Dans une lettre datée du 10 juillet, Donald Trump indique que les opérations militaires, engagées depuis le 7 juillet, relèvent de ses responsabilités constitutionnelles visant à protéger les citoyens américains ainsi que les intérêts des États-Unis sur le territoire national et à l’étranger.
Cette notification intervient après l’annonce de la fin du cessez-le-feu de deux mois conclu entre Washington et Téhéran. Entré en vigueur en avril, cet accord avait été fragilisé au cours des dernières semaines par plusieurs échanges de frappes entre les deux parties.

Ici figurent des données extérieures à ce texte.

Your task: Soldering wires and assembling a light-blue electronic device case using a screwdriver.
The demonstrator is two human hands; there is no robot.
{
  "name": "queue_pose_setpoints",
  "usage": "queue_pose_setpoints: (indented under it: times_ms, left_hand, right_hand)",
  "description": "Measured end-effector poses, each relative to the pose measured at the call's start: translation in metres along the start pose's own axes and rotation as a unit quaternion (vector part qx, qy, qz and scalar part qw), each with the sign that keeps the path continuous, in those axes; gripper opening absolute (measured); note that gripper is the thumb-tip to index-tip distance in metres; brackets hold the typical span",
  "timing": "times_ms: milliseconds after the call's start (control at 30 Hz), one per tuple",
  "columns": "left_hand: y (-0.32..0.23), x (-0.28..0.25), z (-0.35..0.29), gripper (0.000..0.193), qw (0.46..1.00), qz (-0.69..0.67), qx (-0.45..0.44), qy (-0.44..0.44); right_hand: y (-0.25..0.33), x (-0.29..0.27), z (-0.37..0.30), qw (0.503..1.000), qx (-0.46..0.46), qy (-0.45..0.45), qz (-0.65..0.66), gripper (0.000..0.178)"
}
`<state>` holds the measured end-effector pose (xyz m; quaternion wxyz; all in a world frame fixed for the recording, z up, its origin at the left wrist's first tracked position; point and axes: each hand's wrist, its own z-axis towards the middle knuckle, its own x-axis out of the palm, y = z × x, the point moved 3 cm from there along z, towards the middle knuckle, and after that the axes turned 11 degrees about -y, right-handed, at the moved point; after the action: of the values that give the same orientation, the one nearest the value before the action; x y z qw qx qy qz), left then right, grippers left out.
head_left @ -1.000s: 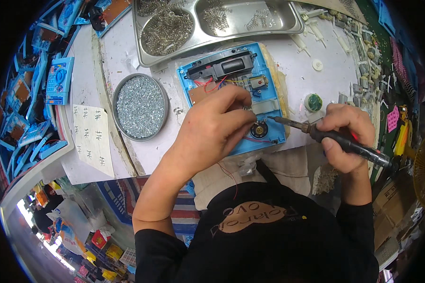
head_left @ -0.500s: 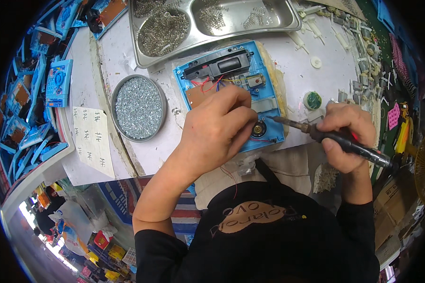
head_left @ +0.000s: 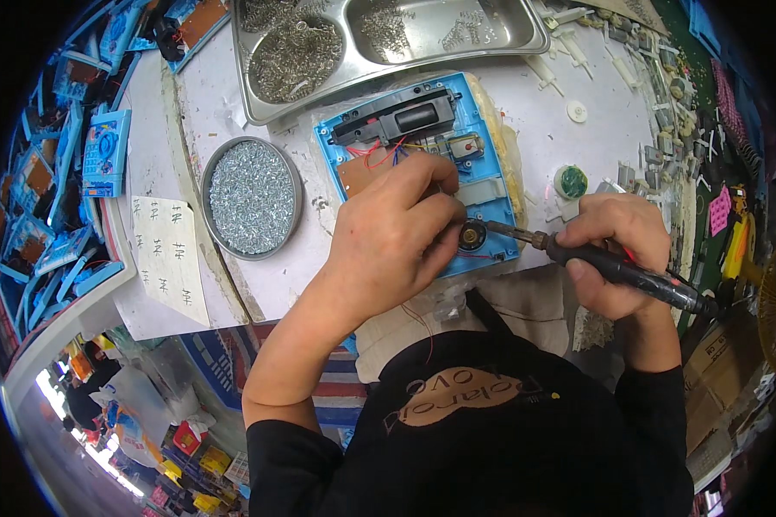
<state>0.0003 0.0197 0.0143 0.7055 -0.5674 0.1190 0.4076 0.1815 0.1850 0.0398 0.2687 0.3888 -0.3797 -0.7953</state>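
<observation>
A blue plastic housing (head_left: 469,90) lies face-down on the table, its inside showing. It holds a black part (head_left: 414,119), a brown circuit board (head_left: 358,175), thin red and blue wires and a small round speaker (head_left: 472,239). My left hand (head_left: 392,228) rests over the board, fingertips pinched beside the speaker; whatever they hold is hidden. My right hand (head_left: 621,246) grips a soldering iron (head_left: 664,287) by its black handle. The iron's tip points left and reaches the speaker's upper edge; I cannot tell if it touches.
A round dish of small screws (head_left: 252,198) stands left of the housing. Behind is a steel tray (head_left: 444,62) with springs. A green-topped round tub (head_left: 571,183) and scattered small parts (head_left: 655,112) lie right. Blue housings (head_left: 56,207) pile up at far left.
My right hand has moved left and slightly down, bringing the soldering iron's tip to the speaker. My left hand keeps its pinch, and the housing has shifted very slightly left.
</observation>
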Motion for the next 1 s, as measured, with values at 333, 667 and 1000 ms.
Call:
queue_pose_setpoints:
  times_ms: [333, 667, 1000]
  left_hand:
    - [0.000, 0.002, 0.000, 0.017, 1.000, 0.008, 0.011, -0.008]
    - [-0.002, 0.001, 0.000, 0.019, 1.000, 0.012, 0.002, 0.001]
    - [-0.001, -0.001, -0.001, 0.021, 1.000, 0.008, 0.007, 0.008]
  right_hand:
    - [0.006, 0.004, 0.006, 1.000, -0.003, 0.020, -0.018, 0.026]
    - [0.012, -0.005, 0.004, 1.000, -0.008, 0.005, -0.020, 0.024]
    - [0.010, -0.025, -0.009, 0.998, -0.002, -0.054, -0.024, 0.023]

Le Commandement central des États-Unis (CENTCOM) affirme que les forces américaines ont frappé plus de 300 objectifs militaires en Iran au cours de la semaine écoulée, en réponse à des attaques attribuées à la République islamique contre des navires commerciaux dans le détroit d’Ormuz.
Donald Trump a également annoncé que les États-Unis rétabliraient un blocus naval contre l’Iran et renforceraient leur contrôle des opérations de sécurité dans le détroit d’Ormuz, l’une des principales voies maritimes du commerce mondial de l’énergie.
La reprise officielle des opérations militaires relance le débat à Washington sur l’étendue des pouvoirs présidentiels en matière d’engagement militaire. Plusieurs élus du Congrès ont déjà soutenu des résolutions visant à limiter ces prérogatives, mais ces textes ne sont pas contraignants et toute mesure restrictive pourrait être bloquée par un veto présidentiel.
Dans sa lettre, Donald Trump affirme enfin que les forces américaines resteront en état d’alerte aussi longtemps que la République islamique d’Iran sera considérée comme une menace pour les États-Unis et leurs alliés.